● **What to do**: The output is the lines below from the one with "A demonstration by" through the one with "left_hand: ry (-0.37", both included, printed exactly and with no other line.

** Opening Task input block **

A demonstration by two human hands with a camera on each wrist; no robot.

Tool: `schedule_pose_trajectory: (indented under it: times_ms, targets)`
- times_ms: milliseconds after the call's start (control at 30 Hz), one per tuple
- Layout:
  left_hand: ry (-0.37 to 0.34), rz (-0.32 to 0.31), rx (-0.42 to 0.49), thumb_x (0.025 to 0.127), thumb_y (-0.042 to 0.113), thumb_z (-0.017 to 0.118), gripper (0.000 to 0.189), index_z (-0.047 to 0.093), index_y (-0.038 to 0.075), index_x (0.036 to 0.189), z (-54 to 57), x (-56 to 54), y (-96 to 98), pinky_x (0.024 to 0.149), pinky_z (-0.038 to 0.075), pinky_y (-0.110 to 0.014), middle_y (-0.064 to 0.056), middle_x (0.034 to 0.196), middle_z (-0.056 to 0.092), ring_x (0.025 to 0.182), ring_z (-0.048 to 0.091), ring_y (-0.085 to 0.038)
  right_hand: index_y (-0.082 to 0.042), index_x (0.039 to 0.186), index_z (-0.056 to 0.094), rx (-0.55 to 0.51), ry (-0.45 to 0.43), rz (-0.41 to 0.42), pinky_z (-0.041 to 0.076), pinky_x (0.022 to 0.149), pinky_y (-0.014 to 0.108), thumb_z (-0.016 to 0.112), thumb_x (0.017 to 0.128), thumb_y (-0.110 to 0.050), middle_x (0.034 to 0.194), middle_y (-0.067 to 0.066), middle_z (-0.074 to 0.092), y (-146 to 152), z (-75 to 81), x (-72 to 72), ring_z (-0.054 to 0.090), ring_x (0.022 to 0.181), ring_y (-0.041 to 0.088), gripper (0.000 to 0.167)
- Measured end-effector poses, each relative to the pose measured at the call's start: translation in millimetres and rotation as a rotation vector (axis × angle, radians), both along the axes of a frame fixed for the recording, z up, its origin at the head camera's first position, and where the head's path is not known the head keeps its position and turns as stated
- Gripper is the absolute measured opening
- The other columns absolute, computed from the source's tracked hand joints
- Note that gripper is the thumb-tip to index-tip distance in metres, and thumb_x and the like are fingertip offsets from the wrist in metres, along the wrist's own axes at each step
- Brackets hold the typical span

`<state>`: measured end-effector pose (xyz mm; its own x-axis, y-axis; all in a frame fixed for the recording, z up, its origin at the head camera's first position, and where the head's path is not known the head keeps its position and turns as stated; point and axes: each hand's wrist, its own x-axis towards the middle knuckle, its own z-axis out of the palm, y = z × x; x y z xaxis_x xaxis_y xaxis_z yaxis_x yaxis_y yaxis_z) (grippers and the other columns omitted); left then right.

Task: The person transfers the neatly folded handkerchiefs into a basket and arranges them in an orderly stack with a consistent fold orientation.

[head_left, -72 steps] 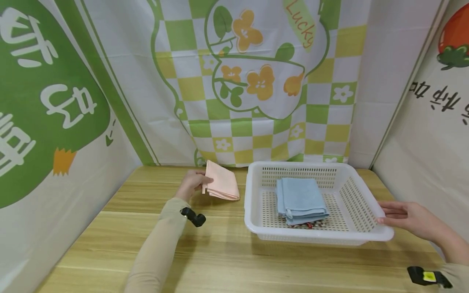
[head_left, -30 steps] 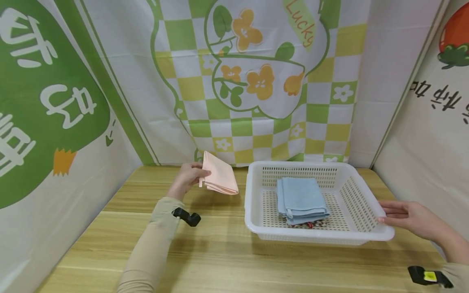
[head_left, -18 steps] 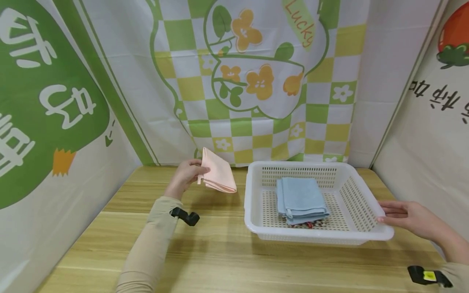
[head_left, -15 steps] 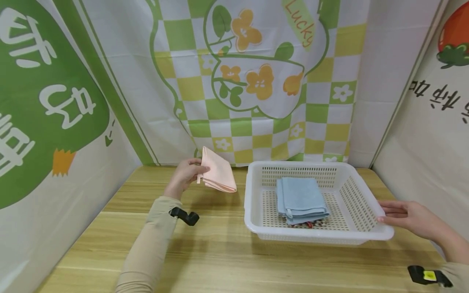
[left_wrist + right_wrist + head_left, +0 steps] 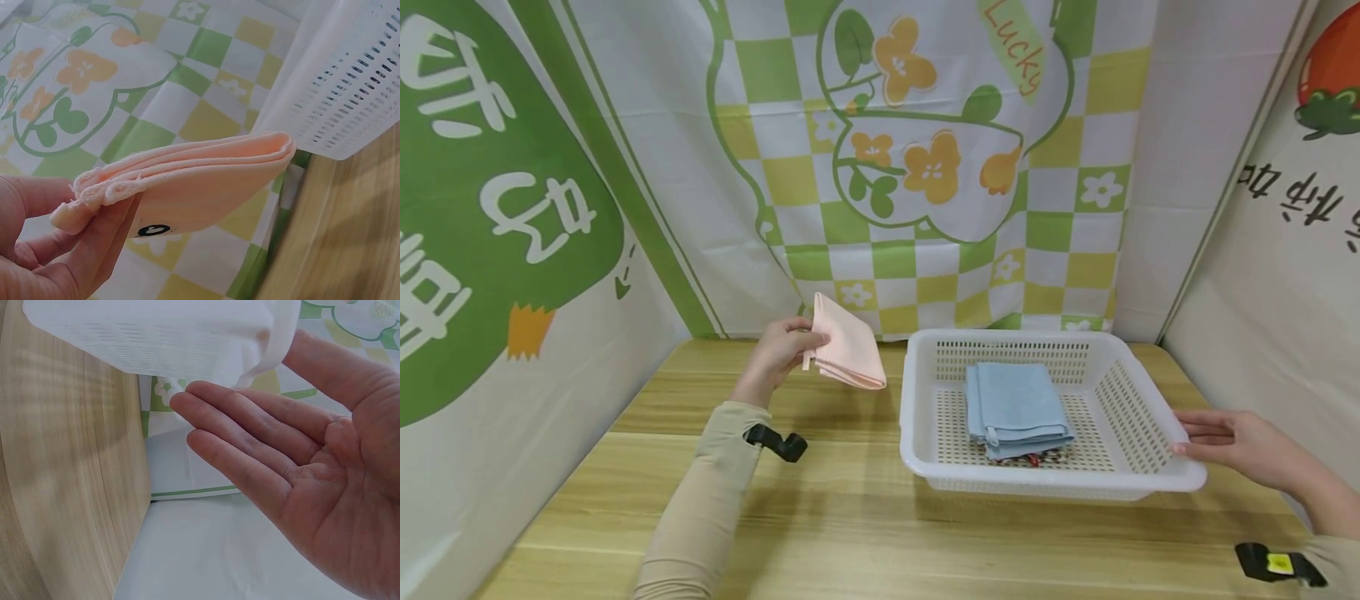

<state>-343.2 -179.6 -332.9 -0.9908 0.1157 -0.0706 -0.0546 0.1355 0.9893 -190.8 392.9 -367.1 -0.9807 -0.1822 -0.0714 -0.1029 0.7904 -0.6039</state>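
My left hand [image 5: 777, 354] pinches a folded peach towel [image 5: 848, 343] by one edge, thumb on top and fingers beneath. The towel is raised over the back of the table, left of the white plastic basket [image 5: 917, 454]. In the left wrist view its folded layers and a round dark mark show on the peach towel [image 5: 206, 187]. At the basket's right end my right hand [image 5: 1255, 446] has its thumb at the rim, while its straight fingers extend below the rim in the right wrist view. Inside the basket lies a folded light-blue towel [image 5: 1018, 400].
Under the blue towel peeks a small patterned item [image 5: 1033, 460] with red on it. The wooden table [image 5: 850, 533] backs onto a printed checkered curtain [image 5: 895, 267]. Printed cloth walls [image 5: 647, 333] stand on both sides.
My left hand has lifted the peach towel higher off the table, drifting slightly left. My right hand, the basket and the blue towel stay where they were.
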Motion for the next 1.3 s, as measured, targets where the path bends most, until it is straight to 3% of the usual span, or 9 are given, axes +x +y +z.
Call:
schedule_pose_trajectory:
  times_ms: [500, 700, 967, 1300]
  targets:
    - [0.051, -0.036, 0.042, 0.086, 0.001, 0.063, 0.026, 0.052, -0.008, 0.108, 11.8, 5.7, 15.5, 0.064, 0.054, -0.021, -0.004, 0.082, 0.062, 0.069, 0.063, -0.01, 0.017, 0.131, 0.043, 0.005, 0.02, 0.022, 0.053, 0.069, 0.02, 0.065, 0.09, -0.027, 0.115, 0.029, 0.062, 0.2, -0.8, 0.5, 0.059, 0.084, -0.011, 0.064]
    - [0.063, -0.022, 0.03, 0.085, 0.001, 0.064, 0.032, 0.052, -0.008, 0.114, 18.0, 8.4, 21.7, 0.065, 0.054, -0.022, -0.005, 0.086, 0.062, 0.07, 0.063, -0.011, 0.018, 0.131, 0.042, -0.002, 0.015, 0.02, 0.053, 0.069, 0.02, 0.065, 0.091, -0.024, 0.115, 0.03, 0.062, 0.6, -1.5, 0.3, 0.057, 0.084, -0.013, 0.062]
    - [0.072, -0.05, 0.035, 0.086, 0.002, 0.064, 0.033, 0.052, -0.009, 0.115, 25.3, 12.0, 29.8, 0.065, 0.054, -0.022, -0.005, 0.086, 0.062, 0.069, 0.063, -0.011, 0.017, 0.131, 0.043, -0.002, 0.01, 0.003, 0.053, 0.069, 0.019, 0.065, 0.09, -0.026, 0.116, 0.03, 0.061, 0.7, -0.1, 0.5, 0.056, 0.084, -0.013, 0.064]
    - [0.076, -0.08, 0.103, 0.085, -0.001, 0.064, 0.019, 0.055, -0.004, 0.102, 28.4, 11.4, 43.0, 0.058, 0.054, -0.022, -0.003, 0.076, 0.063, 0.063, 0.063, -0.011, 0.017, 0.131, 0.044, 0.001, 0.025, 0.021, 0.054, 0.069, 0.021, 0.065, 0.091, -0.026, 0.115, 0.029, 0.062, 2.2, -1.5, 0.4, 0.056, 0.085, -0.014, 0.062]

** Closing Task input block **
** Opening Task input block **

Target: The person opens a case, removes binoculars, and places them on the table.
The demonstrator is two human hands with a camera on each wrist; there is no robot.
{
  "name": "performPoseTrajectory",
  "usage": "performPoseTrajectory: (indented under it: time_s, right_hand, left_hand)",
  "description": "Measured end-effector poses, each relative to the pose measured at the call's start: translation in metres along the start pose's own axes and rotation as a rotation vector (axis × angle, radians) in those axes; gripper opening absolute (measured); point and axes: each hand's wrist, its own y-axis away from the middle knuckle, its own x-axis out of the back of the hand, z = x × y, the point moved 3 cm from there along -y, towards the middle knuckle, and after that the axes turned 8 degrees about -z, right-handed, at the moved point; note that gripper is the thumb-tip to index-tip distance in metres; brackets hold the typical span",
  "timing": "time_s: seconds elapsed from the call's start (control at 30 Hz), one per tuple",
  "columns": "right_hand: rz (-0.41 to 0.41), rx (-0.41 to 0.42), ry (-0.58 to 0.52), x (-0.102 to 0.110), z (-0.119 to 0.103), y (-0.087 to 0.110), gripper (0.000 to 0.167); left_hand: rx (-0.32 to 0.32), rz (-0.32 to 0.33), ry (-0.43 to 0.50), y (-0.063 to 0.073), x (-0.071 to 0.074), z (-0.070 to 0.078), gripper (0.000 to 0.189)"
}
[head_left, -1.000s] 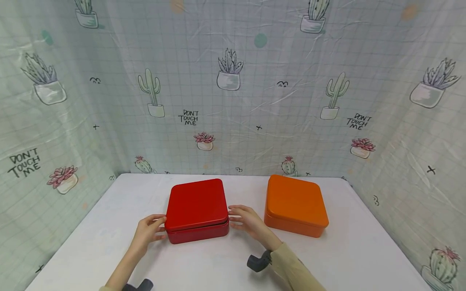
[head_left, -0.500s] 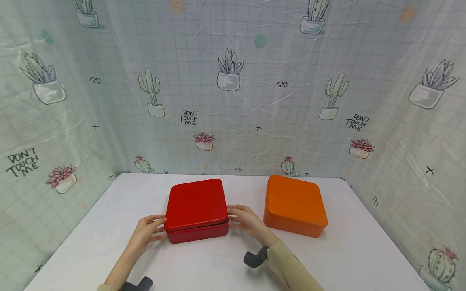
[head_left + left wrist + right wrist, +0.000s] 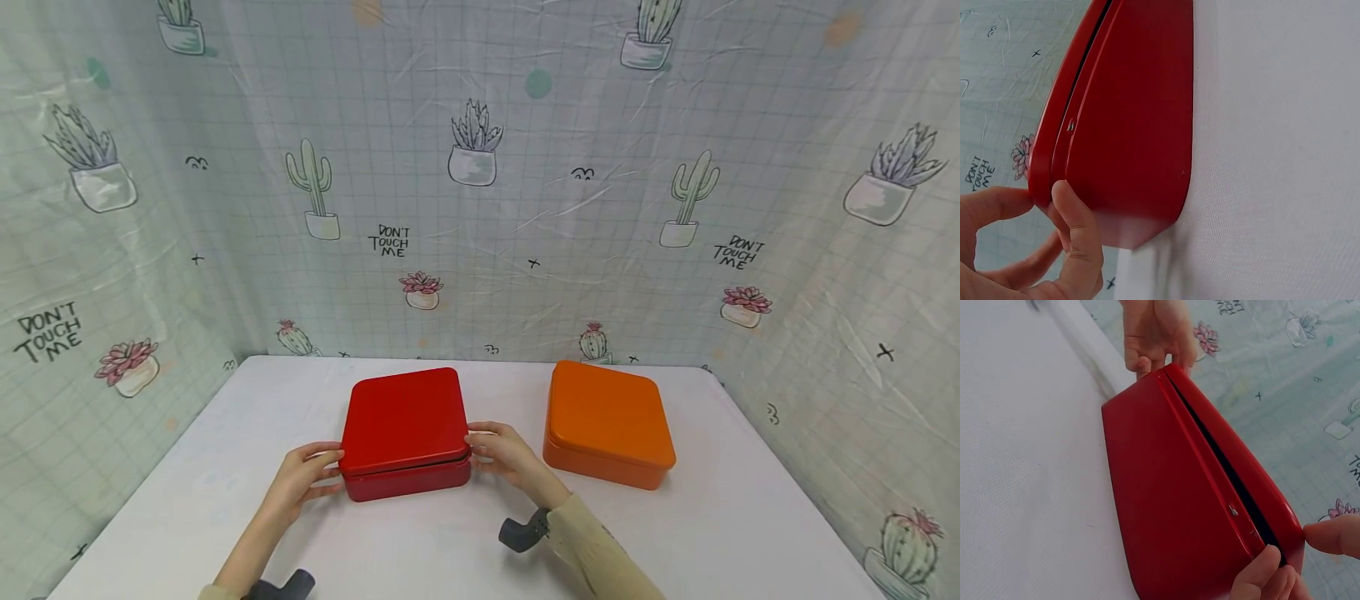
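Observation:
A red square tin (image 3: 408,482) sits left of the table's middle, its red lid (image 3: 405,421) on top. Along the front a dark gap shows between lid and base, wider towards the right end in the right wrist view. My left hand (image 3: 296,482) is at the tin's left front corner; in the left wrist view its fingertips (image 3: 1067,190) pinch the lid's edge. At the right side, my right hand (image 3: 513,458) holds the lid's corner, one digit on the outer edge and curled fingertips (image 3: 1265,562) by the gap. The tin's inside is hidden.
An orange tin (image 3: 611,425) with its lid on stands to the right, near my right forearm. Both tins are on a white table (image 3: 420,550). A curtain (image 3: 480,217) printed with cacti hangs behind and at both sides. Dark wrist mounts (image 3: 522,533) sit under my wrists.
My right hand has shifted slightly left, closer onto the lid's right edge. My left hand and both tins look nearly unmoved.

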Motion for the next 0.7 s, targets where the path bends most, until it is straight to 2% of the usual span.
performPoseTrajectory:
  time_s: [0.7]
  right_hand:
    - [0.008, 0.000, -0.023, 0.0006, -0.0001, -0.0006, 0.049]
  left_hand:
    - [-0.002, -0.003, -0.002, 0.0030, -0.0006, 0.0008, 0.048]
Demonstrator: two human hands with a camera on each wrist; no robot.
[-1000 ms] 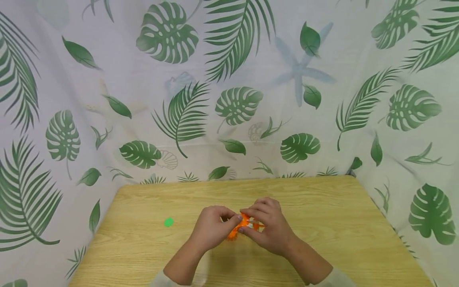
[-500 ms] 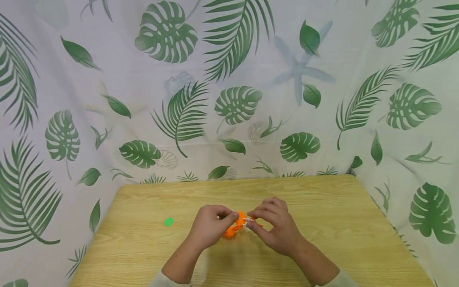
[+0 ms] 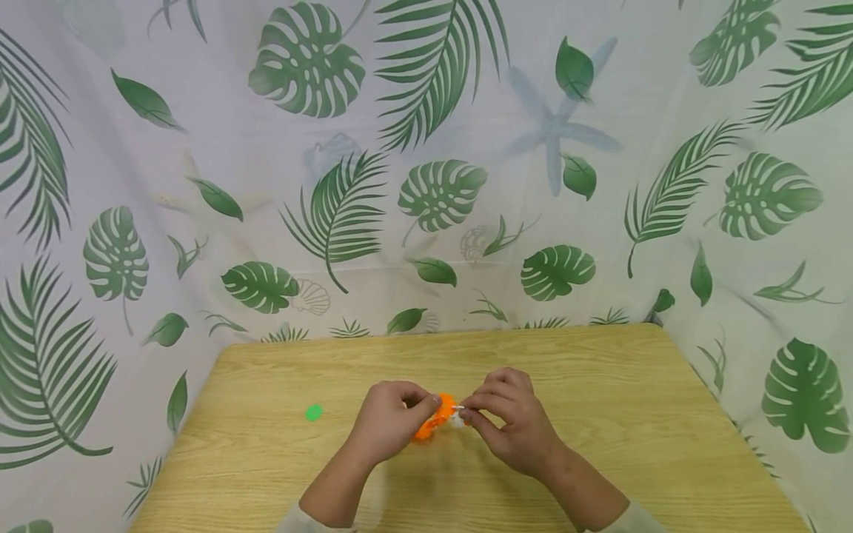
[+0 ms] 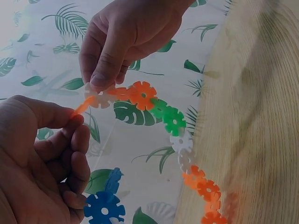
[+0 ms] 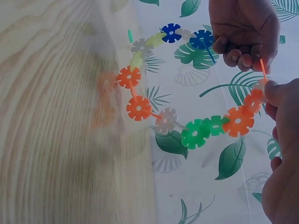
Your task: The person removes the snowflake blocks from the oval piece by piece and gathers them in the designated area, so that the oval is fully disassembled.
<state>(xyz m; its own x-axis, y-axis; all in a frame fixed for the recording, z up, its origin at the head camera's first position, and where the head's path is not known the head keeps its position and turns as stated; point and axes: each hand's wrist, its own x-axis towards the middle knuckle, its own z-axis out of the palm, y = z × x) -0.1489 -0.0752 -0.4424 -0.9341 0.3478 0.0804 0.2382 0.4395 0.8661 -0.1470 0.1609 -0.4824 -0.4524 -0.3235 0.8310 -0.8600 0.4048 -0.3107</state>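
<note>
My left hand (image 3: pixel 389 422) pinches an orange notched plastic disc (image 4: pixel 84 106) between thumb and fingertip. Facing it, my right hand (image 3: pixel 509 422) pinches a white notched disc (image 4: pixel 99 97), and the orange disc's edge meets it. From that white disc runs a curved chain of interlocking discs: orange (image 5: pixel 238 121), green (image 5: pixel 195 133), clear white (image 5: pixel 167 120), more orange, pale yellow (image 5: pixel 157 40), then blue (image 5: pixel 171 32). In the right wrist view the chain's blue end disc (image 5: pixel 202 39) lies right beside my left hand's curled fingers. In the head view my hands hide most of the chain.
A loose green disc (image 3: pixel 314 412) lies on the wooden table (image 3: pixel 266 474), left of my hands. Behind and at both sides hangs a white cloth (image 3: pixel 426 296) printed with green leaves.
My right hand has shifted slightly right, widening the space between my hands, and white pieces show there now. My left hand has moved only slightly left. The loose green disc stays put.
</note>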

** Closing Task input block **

● **Answer to this problem**:
A demonstration by two human hands with a camera on each wrist; no robot.

Tool: `schedule_pose_trajectory: (indented under it: times_ms, targets)`
- times_ms: milliseconds after the call's start (control at 30 Hz), one per tuple
- Layout:
  left_hand: ry (-0.37 to 0.34), rz (-0.32 to 0.31), rx (-0.42 to 0.49), thumb_x (0.025 to 0.127), thumb_y (-0.042 to 0.113), thumb_z (-0.017 to 0.118), gripper (0.000 to 0.189), index_z (-0.047 to 0.093), index_y (-0.038 to 0.075), index_x (0.036 to 0.189), z (-54 to 57), x (-56 to 54), y (-96 to 98), pinky_x (0.024 to 0.149), pinky_z (-0.038 to 0.075), pinky_y (-0.110 to 0.014), middle_y (-0.064 to 0.056), middle_x (0.034 to 0.196), middle_z (-0.056 to 0.092), ring_x (0.025 to 0.182), ring_z (-0.048 to 0.091), ring_y (-0.085 to 0.038)

The response to this exercise is finished.